**Assigned task**
All the lines below need to be transcribed exactly. Pictures get left out.

**Recorded data**

---+---

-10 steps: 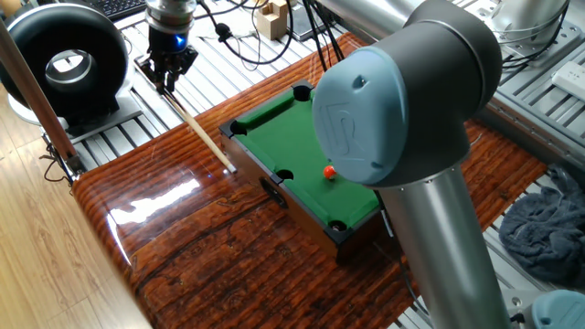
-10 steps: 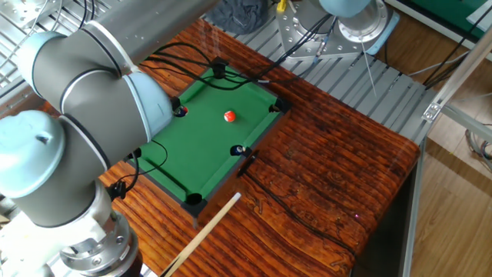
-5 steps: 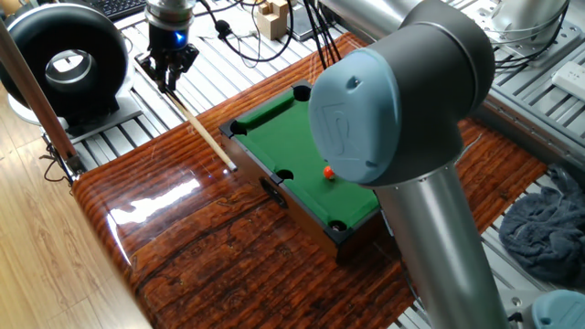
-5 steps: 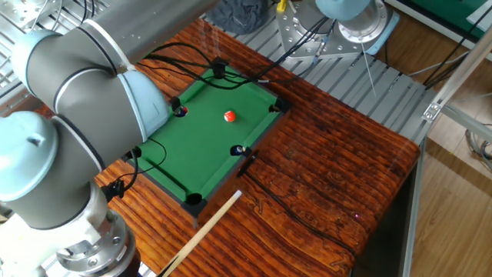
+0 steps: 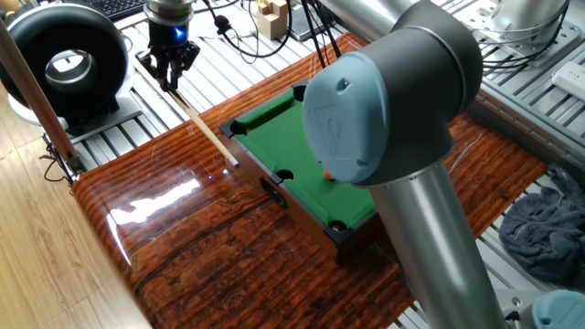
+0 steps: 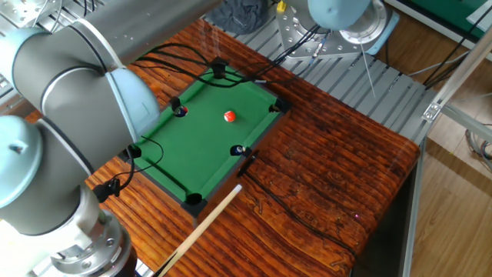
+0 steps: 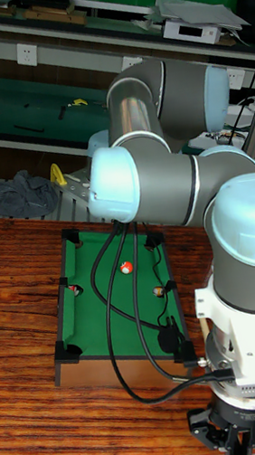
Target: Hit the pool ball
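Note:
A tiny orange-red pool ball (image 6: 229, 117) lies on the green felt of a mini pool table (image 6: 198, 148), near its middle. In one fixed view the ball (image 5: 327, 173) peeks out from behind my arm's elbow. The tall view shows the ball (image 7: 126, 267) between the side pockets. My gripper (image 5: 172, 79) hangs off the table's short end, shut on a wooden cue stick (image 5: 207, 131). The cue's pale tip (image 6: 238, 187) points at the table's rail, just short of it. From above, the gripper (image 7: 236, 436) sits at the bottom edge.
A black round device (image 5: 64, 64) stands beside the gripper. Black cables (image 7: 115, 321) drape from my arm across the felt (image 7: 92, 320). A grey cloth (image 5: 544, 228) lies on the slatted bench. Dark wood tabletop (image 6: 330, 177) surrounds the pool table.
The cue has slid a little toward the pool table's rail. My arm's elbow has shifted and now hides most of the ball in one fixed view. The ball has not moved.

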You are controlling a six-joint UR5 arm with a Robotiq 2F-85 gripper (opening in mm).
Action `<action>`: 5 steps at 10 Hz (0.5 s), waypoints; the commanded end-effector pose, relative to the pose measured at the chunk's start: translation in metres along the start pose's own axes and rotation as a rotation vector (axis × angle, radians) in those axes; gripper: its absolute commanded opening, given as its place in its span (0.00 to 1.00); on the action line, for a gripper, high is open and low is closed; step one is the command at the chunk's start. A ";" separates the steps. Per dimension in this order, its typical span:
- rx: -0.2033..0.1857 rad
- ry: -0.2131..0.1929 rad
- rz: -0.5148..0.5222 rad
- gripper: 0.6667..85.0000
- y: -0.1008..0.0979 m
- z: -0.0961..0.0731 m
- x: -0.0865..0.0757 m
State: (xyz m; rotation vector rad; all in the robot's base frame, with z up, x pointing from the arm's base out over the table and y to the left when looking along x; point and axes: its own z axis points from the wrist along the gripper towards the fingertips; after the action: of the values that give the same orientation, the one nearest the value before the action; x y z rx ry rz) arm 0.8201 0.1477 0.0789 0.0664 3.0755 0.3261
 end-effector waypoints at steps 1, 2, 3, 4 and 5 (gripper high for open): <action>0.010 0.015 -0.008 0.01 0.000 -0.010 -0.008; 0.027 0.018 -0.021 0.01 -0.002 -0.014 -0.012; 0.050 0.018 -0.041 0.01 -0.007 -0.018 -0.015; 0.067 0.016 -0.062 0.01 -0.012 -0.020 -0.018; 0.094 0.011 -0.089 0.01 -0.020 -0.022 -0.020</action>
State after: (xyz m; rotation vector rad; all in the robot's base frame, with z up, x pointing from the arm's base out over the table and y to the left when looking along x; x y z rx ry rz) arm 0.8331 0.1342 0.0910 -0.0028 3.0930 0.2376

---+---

**Result of the task**
-10 steps: 
-10 steps: 
-5 steps: 
-5 steps: 
+0 steps: 
+0 steps: 
+0 steps: 
Target: Hit the pool ball
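Note:
A tiny orange-red pool ball (image 6: 229, 117) lies on the green felt of a mini pool table (image 6: 198, 148), near its middle. In one fixed view the ball (image 5: 327, 173) peeks out from behind my arm's elbow. The tall view shows the ball (image 7: 126, 267) between the side pockets. My gripper (image 5: 172, 79) hangs off the table's short end, shut on a wooden cue stick (image 5: 207, 131). The cue's pale tip (image 6: 238, 187) points at the table's rail, just short of it. From above, the gripper (image 7: 236, 436) sits at the bottom edge.
A black round device (image 5: 64, 64) stands beside the gripper. Black cables (image 7: 115, 321) drape from my arm across the felt (image 7: 92, 320). A grey cloth (image 5: 544, 228) lies on the slatted bench. Dark wood tabletop (image 6: 330, 177) surrounds the pool table.
The cue has slid a little toward the pool table's rail. My arm's elbow has shifted and now hides most of the ball in one fixed view. The ball has not moved.
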
You are controlling a six-joint UR5 arm with a Robotiq 2F-85 gripper (opening in mm).
Action `<action>`: 5 steps at 10 Hz (0.5 s), waypoints; the commanded end-effector pose, relative to the pose measured at the chunk's start: translation in metres along the start pose's own axes and rotation as a rotation vector (axis × angle, radians) in those axes; gripper: its absolute commanded opening, given as its place in its span (0.00 to 1.00); on the action line, for a gripper, high is open and low is closed; step one is the command at the chunk's start. A ";" separates the steps. Per dimension in this order, its typical span:
- rx: -0.2033..0.1857 rad
- ry: -0.2131..0.1929 rad
- rz: -0.5148..0.5222 rad
- gripper: 0.6667..85.0000
- y: -0.1008..0.0979 m
- z: -0.0961..0.0731 m
- x: -0.0865..0.0757 m
State: (xyz m; rotation vector rad; all in the robot's base frame, with z up, x pointing from the arm's base out over the table and y to the left when looking along x; point and axes: its own z axis points from the wrist along the gripper towards the fingertips; after the action: of the values that give the same orientation, the one nearest the value before the action; x y z rx ry rz) arm 0.8201 0.1477 0.0789 0.0664 3.0755 0.3261
 end-effector waypoints at steps 1, 2, 3, 4 and 5 (gripper high for open): <action>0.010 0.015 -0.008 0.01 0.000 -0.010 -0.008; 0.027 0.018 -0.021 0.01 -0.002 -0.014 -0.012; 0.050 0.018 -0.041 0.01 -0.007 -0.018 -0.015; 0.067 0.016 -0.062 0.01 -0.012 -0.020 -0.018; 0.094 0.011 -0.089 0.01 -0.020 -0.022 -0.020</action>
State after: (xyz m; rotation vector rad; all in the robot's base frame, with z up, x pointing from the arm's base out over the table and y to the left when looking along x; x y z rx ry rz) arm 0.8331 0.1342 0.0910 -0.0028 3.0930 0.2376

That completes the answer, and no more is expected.